The reliability, accuracy and scalability of biometric security systems has been called into question by a scathing report from The National Research Council (NRC) in the US.
The “Biometric Recognition: Challenges and Opportunities” report has scotched the myth that biometrics are trustworthy and secure, describing them as “inherently fallible”.
Although the results have created a stir in the security world, the report was produced as a scholarly overview of the science behind biometrics. Its conclusion that no single biometric trait has been identified as stable or distinctive has placed doubt about the reliability of fingerprint, iris patterns, voice recognition and facial recognition systems.
NRC assembled a panel chaired by Joseph Pato, a distinguished scientist at HP Labs. The rest of the membership was drawn from industry, academia and the analyst community.
“While there are lots of good uses for biometric recognition, there are lots of ways to create systems that waste time, cost too much and don’t work very well,” said panel member Bob Blakley, a research vice president at analyst firm Gartner.
The news will come as further ammunition for the UK Government. The coalition halted plans for an autumn 2010 introduction of “second generation” passports that would have included fingerprint records.
Its argument was the need to cut costs but now the report would support an argument that it represented a bad return on investment.

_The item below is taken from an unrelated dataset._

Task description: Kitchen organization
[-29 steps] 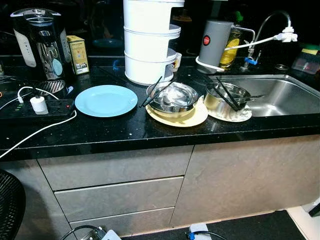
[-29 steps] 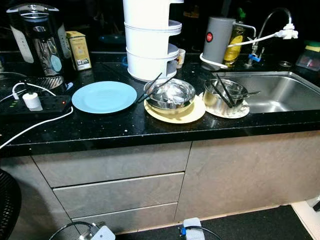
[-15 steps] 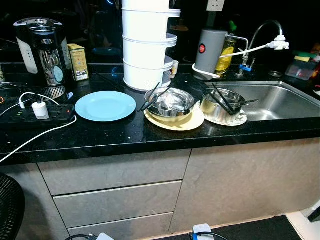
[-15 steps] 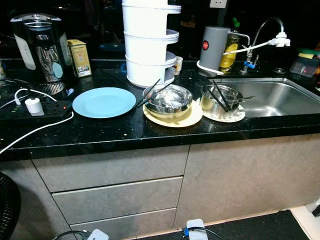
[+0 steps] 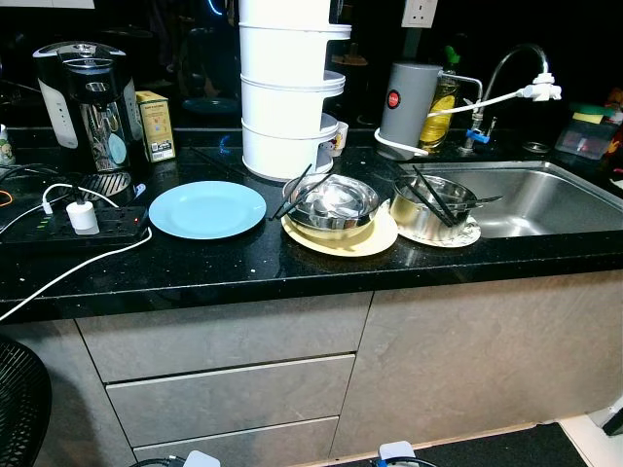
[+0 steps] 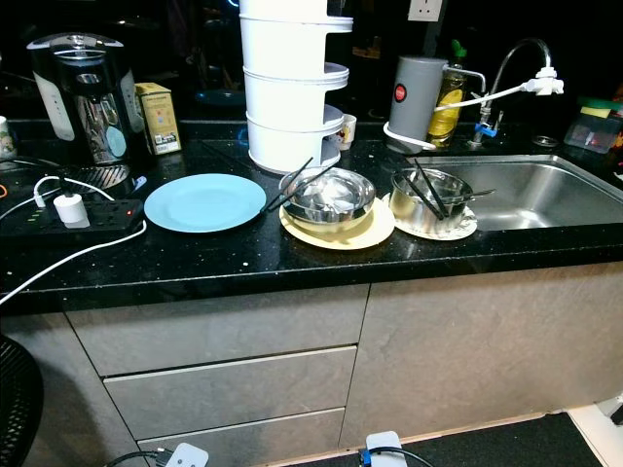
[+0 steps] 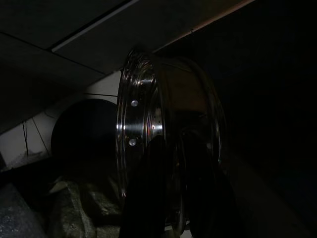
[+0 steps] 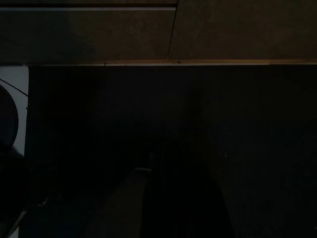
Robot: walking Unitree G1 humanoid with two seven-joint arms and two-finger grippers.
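While the left hand [image 7: 171, 198] pinches a shiny steel bowl [image 7: 148, 134] by its rim down in the dark, right hand state unclear, the table [image 5: 243, 258] carries a blue plate [image 5: 207, 208] at 9 o'clock of a steel bowl on a cream plate [image 5: 341, 233].

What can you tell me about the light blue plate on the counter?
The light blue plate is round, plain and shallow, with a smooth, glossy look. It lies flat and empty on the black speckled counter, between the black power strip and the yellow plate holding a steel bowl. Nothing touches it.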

The NRC report cautioned that basic research into the reliability of the physical characteristics has been ignored. These characteristics change with age, illness, stress and other factors.

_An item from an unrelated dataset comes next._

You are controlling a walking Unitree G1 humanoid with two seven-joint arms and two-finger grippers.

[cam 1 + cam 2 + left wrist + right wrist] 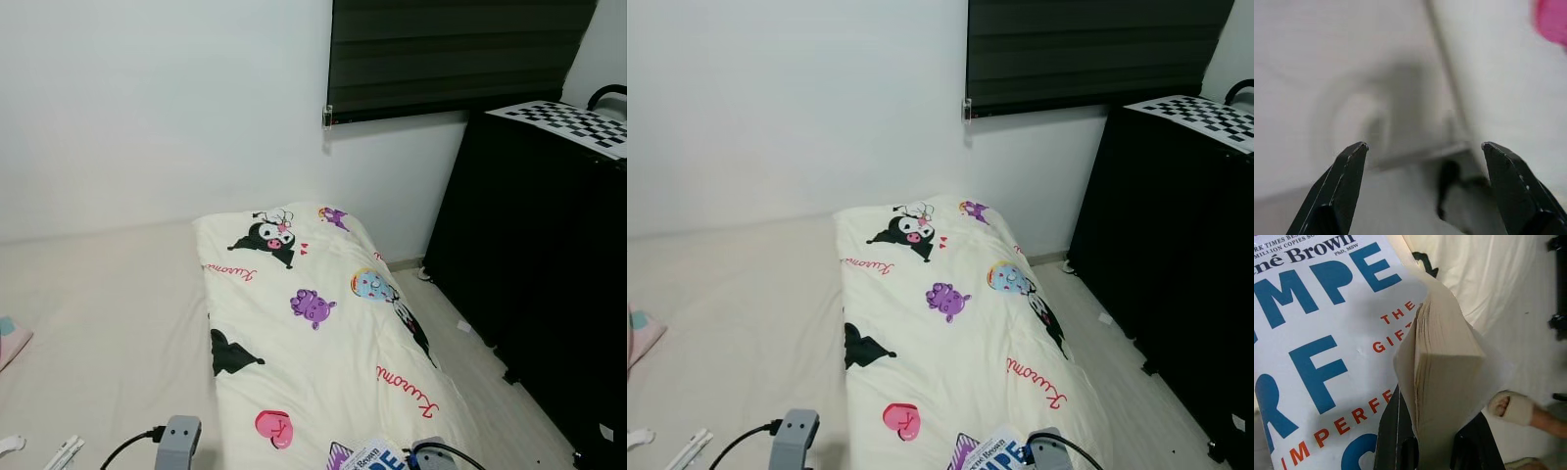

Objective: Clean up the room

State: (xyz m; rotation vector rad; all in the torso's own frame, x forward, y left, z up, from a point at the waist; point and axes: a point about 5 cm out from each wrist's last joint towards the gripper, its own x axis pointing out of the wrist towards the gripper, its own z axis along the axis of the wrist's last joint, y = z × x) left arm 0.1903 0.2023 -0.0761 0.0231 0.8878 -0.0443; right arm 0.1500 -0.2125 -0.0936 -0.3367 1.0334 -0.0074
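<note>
A white paperback book [1317,333] with big blue and small red lettering is clamped by its page edge [1442,382] in my right gripper [1432,435], which is shut on it. The same book [377,457] shows at the bottom edge of the eye views, over the near end of a cream cartoon-print comforter [313,323] folded along the bed's right side. My left gripper [1423,147] stands open, nothing between its fingers, just above the bare white sheet [108,323] beside the comforter's edge. Its grey wrist [178,441] is low on the left.
A tall black cabinet [549,274] with a checkerboard sheet [573,122] on top stands to the right, across a narrow strip of pale floor [480,372]. A pink-edged thing [10,338] and small white items [64,452] lie at the bed's left. A dark blind [451,54] covers the window.
</note>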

"Bolstering the science is essential to gain a complete understanding of the strengths and limitations of these systems," Pato explained.

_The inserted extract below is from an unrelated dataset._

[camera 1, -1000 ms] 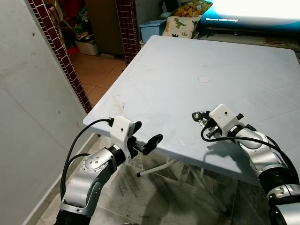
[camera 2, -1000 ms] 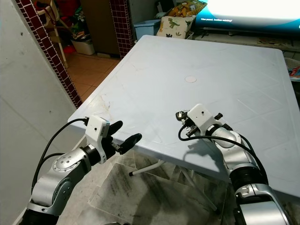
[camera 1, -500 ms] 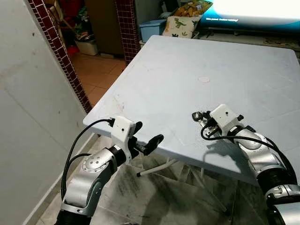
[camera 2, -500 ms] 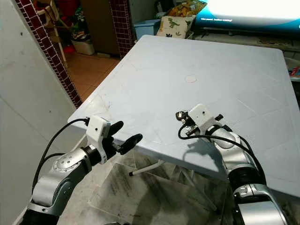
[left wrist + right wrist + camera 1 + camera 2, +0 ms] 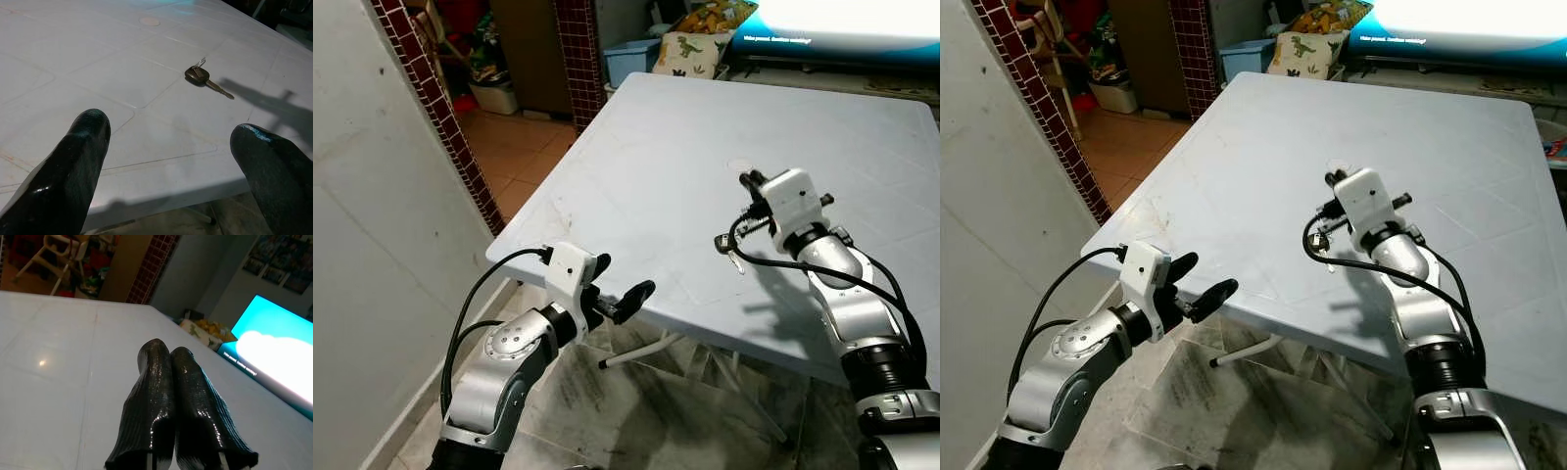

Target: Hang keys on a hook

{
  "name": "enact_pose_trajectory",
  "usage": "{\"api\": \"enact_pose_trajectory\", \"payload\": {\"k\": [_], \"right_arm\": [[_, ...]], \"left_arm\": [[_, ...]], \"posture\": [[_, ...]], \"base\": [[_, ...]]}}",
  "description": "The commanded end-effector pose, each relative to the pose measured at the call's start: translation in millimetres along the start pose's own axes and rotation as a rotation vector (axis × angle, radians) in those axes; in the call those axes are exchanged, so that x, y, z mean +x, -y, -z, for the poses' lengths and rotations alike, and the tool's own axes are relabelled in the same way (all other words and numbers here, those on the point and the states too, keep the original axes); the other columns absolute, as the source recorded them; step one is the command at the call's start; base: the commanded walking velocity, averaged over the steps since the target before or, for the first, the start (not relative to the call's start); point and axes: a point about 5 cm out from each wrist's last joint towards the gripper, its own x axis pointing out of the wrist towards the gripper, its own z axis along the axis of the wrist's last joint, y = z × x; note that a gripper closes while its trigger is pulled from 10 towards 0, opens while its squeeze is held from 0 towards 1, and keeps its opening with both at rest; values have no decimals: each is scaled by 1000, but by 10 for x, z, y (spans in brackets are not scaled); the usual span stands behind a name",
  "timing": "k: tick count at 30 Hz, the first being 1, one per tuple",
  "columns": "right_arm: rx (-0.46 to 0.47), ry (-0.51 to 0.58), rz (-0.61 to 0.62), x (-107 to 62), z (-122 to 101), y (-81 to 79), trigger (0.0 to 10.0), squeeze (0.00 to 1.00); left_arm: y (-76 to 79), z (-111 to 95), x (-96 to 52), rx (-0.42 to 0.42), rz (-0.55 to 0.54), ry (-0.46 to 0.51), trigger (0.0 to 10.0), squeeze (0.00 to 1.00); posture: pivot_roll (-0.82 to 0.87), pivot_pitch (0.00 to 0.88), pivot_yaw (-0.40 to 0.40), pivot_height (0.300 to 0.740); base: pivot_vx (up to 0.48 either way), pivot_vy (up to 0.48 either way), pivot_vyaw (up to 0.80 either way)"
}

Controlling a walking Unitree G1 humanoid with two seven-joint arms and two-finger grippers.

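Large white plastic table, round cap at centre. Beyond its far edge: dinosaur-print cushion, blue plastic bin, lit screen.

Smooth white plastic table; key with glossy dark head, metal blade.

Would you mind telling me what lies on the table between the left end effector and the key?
Nothing: in the left wrist view, only bare white tabletop runs from the open left end effector to the key.
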Motion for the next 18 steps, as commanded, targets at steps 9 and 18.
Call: {"api": "enact_pose_trajectory", "payload": {"k": [9, 18], "right_arm": [[-15, 12, -2, -6, -142, -52, 0, 0], [24, -122, -58, -119, 155, -122, 10000, 1000]], "left_arm": [[-22, -83, 29, -1, -16, 37, 10000, 0], [-20, -97, 43, -4, -14, 41, 10000, 0]], "posture": [[3, 38, 109, 740], [6, 41, 117, 740]], "base": [[0, 0, 0], [0, 0, 0]]}}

Biometric systems provide "probabilistic results", the report said, by which it meant that confidence in the results must be tempered by an understanding of these inherent uncertainties. Furthermore, variable results have stemmed from technical issues regarding the calibration of sensors, degradation of data, and fraudulent entries made through security breaches.
Deployment of biometric screening devices at airports and other checkpoints without understanding the biology or the population being screened would lead to long queues, delays caused by false positives and missed opportunities to catch criminals or terrorists, the report concludes.